PROBLEM DETAILS:
The answer is to be the lines below that lie between the line holding "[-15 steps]" and the line holding "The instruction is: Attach", inclusive, transcribed exactly and free of pictures.

━━━━━━━━━━━━━━━━━━━━

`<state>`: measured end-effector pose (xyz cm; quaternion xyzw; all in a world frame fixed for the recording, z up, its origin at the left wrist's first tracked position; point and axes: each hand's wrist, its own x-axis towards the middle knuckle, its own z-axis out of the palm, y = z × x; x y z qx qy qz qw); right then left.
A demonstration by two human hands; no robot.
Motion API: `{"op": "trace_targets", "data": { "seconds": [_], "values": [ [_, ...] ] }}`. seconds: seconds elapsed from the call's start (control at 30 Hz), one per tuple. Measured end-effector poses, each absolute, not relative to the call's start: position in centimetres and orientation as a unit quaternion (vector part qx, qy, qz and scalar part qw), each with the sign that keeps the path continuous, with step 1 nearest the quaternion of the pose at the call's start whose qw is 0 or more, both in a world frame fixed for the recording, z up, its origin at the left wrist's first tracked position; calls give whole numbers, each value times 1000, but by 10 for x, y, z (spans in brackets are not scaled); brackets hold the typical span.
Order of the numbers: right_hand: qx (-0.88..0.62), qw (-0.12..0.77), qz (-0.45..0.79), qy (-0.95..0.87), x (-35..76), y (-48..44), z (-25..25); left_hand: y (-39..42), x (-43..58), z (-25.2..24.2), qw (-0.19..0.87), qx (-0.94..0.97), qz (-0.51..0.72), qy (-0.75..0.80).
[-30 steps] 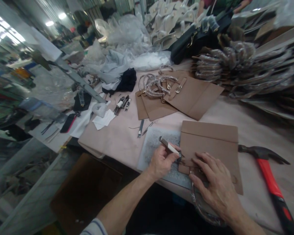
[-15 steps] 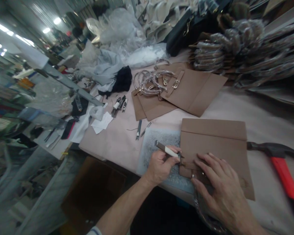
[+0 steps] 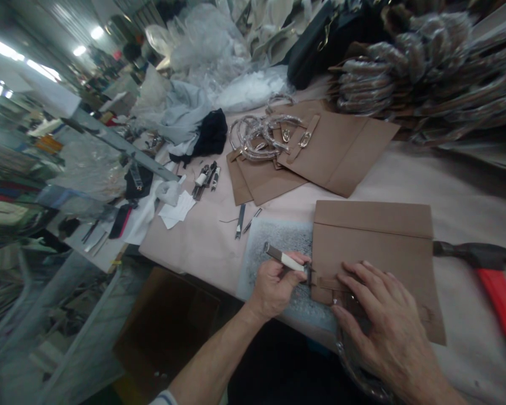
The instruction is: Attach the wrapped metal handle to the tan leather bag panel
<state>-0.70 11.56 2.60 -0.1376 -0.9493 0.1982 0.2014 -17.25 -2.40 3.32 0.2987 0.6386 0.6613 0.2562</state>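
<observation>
My left hand (image 3: 273, 288) pinches a steel punch (image 3: 277, 254) wrapped in white tape. The punch leans, its lower end close to the left edge of a flat brown leather panel (image 3: 375, 239); whether it touches there I cannot tell. Over the panel's lower part lies my right hand (image 3: 385, 320), fingers spread, beside a short brown strap (image 3: 328, 283). Below its thumb, a plastic-wrapped handle (image 3: 349, 364) hangs over the table's front edge. The panel's left side overlaps a scarred pale board (image 3: 259, 239). Metal fittings under the right hand are mostly hidden.
A claw hammer (image 3: 495, 289) with a red grip lies right of the panel. Behind are more brown panels (image 3: 341, 149) with wrapped handles (image 3: 257, 138). Several small tools (image 3: 206, 179) and white paper scraps (image 3: 177, 209) lie left. Stacked wrapped pieces (image 3: 425, 84) fill the back right.
The view has shifted slightly, and the panel appears a little further right. My left hand keeps the punch at the panel's left edge; my right hand stays on the panel.
</observation>
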Motion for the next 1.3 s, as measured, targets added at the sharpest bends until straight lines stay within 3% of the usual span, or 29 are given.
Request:
{"op": "trace_targets", "data": {
  "seconds": [0.53,0.8,1.3],
  "values": [
    [-130,206,186,-952,-9,115,26,-12,-166,30,231,381,645,621],
    [-128,208,183,-952,-7,115,26,-14,-161,31,150,453,620,623],
    [-132,215,182,-951,-7,114,24,-15,-157,28,170,444,621,623]
  ]
}}
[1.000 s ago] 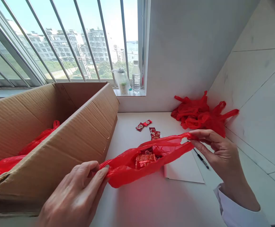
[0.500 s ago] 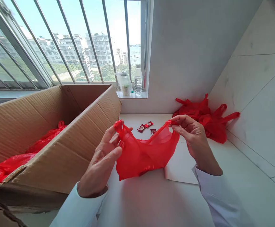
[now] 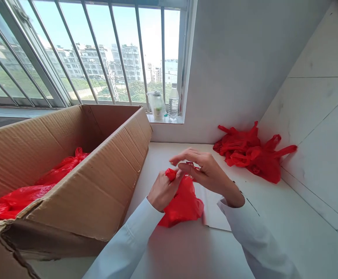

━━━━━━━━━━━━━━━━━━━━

EXERCISE RESULT:
[-15 steps] 
[+0 steps] 
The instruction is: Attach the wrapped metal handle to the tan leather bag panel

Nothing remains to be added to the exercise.